### TASK DESCRIPTION:
Should the word "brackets" occur in a line of the records, copy that line.

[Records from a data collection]

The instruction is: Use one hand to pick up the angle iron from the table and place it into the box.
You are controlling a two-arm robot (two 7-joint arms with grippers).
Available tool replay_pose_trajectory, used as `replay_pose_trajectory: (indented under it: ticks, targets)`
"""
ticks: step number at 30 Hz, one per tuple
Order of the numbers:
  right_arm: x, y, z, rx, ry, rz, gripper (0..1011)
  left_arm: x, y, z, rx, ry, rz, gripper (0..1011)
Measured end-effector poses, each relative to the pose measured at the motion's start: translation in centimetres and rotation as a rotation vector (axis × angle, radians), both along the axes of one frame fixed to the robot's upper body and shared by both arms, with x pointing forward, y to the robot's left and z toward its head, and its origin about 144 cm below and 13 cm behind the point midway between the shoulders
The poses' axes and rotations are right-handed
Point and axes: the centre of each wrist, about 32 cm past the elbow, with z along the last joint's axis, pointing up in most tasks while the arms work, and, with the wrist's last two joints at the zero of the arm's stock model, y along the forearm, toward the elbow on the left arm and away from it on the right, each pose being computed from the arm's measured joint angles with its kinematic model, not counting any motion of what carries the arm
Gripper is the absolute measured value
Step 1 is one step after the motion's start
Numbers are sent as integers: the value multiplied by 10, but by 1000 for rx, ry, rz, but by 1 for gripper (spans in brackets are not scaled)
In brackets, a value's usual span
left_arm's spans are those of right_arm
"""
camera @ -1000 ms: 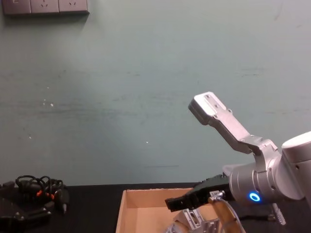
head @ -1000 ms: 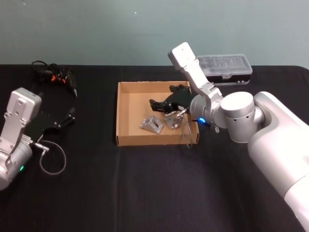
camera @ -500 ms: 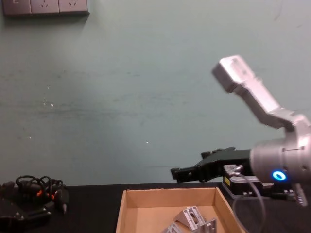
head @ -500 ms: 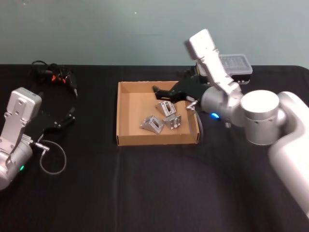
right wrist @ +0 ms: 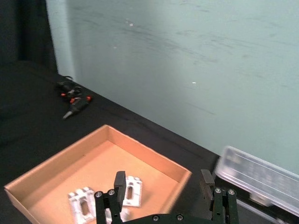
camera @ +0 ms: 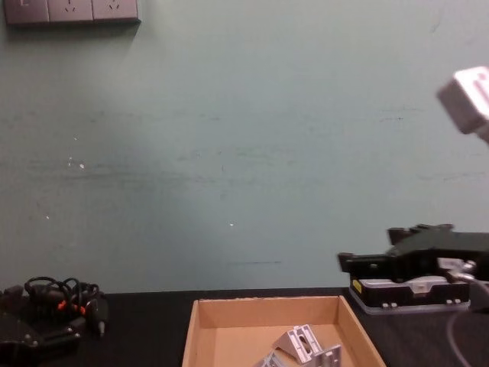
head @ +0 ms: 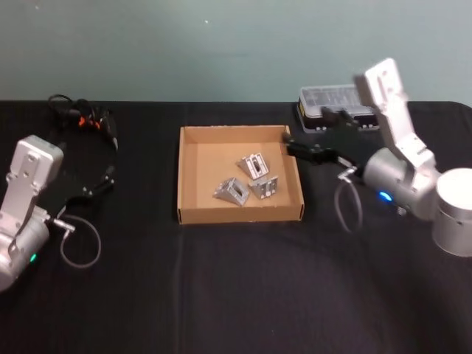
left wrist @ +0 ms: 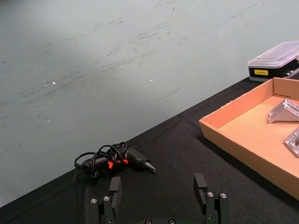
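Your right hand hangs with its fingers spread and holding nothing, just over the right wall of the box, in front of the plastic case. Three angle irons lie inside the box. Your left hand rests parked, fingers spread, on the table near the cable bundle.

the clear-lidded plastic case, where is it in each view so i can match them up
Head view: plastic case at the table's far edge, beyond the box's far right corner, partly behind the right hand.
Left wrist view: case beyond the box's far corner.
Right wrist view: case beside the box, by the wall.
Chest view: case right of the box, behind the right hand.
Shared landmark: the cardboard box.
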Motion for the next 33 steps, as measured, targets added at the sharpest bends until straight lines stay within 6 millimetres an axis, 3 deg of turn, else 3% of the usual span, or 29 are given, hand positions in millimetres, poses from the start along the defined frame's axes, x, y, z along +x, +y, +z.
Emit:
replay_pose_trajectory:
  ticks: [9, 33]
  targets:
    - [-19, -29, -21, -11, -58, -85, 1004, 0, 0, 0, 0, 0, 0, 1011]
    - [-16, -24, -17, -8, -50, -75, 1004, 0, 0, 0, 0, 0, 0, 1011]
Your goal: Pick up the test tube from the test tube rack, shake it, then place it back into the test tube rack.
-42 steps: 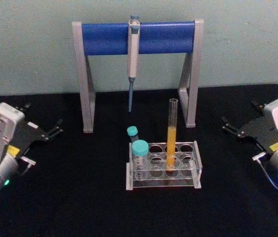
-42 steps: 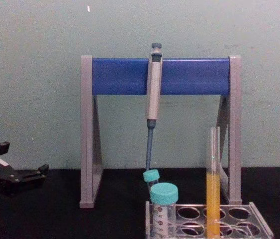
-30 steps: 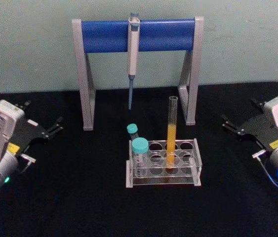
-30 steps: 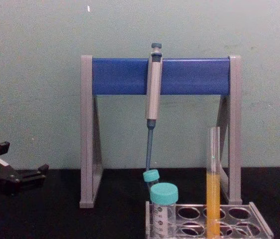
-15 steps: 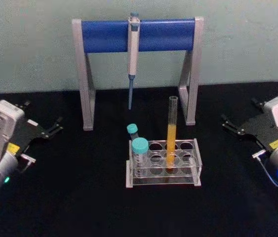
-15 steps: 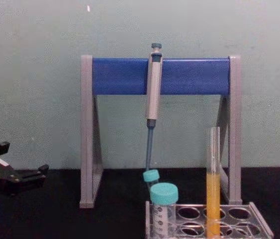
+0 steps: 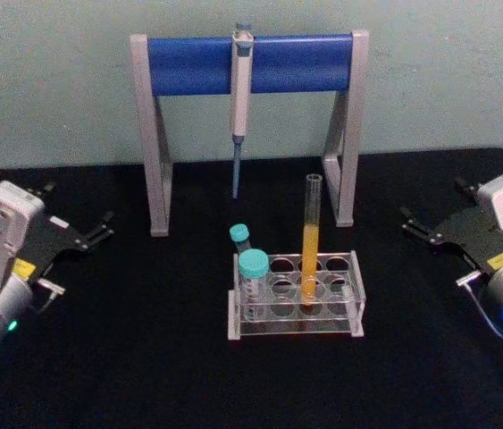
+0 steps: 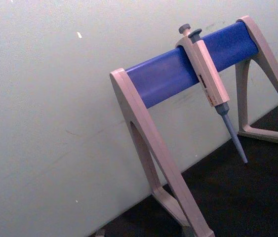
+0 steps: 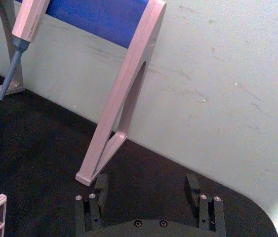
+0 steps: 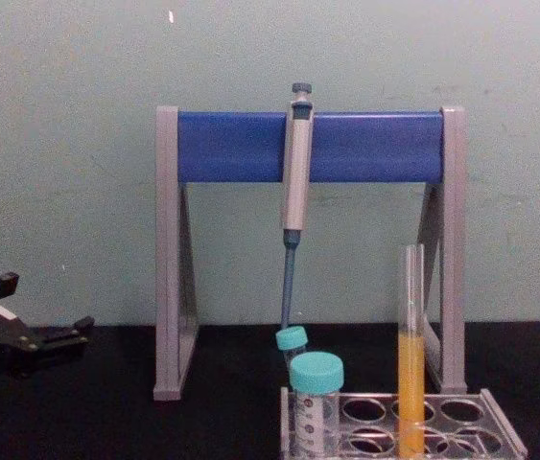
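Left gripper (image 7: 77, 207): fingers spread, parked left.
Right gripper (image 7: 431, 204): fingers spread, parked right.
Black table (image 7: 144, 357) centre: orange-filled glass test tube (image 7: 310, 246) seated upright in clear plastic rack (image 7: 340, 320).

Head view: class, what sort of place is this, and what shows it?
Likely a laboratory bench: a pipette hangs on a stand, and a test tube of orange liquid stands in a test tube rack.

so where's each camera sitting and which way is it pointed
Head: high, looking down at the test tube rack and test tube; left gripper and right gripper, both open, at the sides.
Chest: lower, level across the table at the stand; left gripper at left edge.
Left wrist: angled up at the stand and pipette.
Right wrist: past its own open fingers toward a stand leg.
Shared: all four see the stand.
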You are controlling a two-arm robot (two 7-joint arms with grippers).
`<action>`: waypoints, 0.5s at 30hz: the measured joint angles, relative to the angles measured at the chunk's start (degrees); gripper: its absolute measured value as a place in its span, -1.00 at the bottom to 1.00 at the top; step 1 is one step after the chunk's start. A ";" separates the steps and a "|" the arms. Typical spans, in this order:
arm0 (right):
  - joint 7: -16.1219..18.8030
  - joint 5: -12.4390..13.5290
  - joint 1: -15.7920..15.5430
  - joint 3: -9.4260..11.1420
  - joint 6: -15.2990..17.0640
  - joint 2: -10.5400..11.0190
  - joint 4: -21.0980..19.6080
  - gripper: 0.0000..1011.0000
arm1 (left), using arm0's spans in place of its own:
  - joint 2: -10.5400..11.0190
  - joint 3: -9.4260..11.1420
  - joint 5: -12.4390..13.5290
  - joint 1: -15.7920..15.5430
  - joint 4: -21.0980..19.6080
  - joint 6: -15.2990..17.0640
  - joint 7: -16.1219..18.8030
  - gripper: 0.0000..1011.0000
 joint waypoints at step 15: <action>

### TASK RESPONSE:
Numbers are sent as integers: the value multiplied by 10, but by 1000 for rx, ry, rz, but by 1 for gripper (spans in brackets are not scaled)
In brackets, a value's usual span

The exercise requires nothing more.